I would like to run model optimizer on a tensorflow model that contains a CTC layer.
I tried this 2 layers:
But in both case I got the following output:
[ ERROR ] Cannot infer shapes or values for node "StatefulPartitionedCall/model_1/plate2_/CTCGreedyDecoder". [ ERROR ] Batch dimensions of input tensors must be the same for StatefulPartitionedCall/model_1/plate2_/CTCGreedyDecoder node [ ERROR ] [ ERROR ] It can happen due to bug in custom shape infer function <function CTCGreedyDecoderSeqLenOp.infer at 0x000002892C9B9C18>. [ ERROR ] Or because the node inputs have incorrect values/shapes. [ ERROR ] Or because input shapes are incorrect (embedded to the model or passed via --input_shape). [ ERROR ] Run Model Optimizer with --log_level=DEBUG for more information. [ ERROR ] Exception occurred during running replacer "REPLACEMENT_ID" (<class 'extensions.middle.PartialInfer.PartialInfer'>): Stopped shape/value propagation at "StatefulPartitionedCall/model_1/plate2_/CTCGreedyDecoder" node. For more information please refer to Model Optimizer FAQ, question #38. (https://docs.openvinotoolkit.org/latest/openvino_docs_MO_DG_prepare_model_Model_Optimizer_FAQ.html?question=38#question-38)
I tried with and without explicit input shape definition, same result.
Any idea how can I model optimize such model?
Thanks in advance
To be specific I'm using the following custom layer based on the ctc:
def call(self, y_pred): batch_size = tf.shape(y_pred) input_shape = tf.shape(y_pred) input_lengths = tf.ones(shape=input_shape) * tf.cast(self.input_length, tf.float32) plate = tf.nn.ctc_greedy_decoder(tf.transpose(y_pred, (1, 0, 2)), tf.cast(input_lengths, tf.int32), merge_repeated=True) plate = tf.sparse.to_dense(plate, default_value=-1) plate = tf.reshape(plate, [batch_size, self.input_length]) plate = tf.cast(plate + 1, tf.float32, name=self.name+'text') #must add 1, because ctc returns nonchars as -1 confs = tf.reduce_prod(tf.reduce_max(y_pred, axis=2), axis=1, name=self.name+'conf') confs = tf.reshape(confs, [batch_size, 1]) return [confs, plate]
If it's possible, can you share your working model so that we could test it out?
Btw, please note that there are numbers of model's topologies supported by OpenVINO
You may refer to this official documentation and see whether your topology is listed: https://docs.openvinotoolkit.org/latest/openvino_docs_MO_DG_prepare_model_convert_model_Convert_Mode...
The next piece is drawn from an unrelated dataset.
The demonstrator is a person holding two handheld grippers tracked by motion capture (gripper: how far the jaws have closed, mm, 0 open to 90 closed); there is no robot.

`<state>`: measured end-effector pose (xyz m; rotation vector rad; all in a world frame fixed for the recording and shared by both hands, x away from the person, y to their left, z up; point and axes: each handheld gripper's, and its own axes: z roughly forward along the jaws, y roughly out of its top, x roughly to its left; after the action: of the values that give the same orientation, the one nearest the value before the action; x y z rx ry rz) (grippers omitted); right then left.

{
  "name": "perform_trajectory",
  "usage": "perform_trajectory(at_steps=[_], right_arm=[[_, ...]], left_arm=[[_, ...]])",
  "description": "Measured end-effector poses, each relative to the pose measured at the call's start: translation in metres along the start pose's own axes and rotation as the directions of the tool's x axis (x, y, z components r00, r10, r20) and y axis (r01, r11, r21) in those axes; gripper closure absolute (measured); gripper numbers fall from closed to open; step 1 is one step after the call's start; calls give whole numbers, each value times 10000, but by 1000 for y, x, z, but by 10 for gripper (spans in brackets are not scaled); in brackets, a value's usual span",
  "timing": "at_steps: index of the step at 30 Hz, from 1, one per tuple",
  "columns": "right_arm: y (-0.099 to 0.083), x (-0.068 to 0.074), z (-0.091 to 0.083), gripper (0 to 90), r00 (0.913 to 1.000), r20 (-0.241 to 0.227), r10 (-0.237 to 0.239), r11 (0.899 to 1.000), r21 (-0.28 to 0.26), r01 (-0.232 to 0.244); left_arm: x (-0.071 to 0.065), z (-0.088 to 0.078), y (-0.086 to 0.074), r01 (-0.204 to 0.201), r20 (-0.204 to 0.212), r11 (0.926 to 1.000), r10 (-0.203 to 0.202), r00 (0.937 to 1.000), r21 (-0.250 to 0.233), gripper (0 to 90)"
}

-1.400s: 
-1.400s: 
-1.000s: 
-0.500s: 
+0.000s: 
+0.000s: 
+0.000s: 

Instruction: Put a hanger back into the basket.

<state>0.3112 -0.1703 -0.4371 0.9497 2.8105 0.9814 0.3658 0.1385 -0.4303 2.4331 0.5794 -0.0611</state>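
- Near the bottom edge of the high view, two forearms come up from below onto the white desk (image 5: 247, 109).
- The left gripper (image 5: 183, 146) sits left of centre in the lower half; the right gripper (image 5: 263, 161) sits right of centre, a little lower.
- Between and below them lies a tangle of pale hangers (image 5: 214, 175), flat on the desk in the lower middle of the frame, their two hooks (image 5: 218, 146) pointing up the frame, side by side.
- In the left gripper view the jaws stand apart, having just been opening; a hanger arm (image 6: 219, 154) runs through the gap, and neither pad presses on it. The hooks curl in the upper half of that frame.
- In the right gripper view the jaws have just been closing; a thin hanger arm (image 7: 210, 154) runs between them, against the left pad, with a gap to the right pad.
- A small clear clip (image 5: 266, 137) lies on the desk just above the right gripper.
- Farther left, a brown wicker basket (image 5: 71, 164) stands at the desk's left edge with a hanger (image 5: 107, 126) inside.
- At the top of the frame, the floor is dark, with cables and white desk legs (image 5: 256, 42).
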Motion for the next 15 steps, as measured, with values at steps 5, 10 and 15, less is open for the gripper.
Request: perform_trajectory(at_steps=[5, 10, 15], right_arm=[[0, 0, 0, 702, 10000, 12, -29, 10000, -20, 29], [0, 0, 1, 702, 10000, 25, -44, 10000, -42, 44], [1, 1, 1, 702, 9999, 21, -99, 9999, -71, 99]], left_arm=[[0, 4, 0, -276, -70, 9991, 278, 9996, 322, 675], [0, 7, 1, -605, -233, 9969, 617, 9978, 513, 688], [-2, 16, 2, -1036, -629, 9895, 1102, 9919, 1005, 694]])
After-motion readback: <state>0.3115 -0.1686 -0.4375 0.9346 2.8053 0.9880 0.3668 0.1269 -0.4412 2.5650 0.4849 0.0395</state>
If it's not, then it is not supported.
This pre-trained model contains the CTC Greedy Decoder: https://docs.openvinotoolkit.org/latest/omz_models_model_text_recognition_0012.html
You can check it out and probably take it as a template.
Thank you for your attention.
Im not sure I'm allowed to share the model, if not I will create a minimal dumb model to reprodcue to issue and share that.
About the text_recognition model:
I'm a little confused, I saw this model earlier, however it says:
"The network output can be decoded by CTC Greedy Decoder"
So is the CTC Decoder included inside the network or is it applied after?
The CTCGreedyDecoder performs greedy decoding on the logics given in input (best path) in Tensorflow and it works best from our pre-trained model text_recognition_0012 as it was developed using source framework of Tensorflow - text-recognition-0012 - OpenVINO™ Toolkit (openvinotoolkit.org)
CTC Greedy Decoder is an available tool for decoding purposes, thus it shall be applied after using the network output itself.
For example, when using Text Detection C++ Demo with -b parameter on text-recognition-0012 model -
-b Optional. Bandwidth for CTC beam search decoder. The default value is 0, in this case, CTC greedy decoder will be used.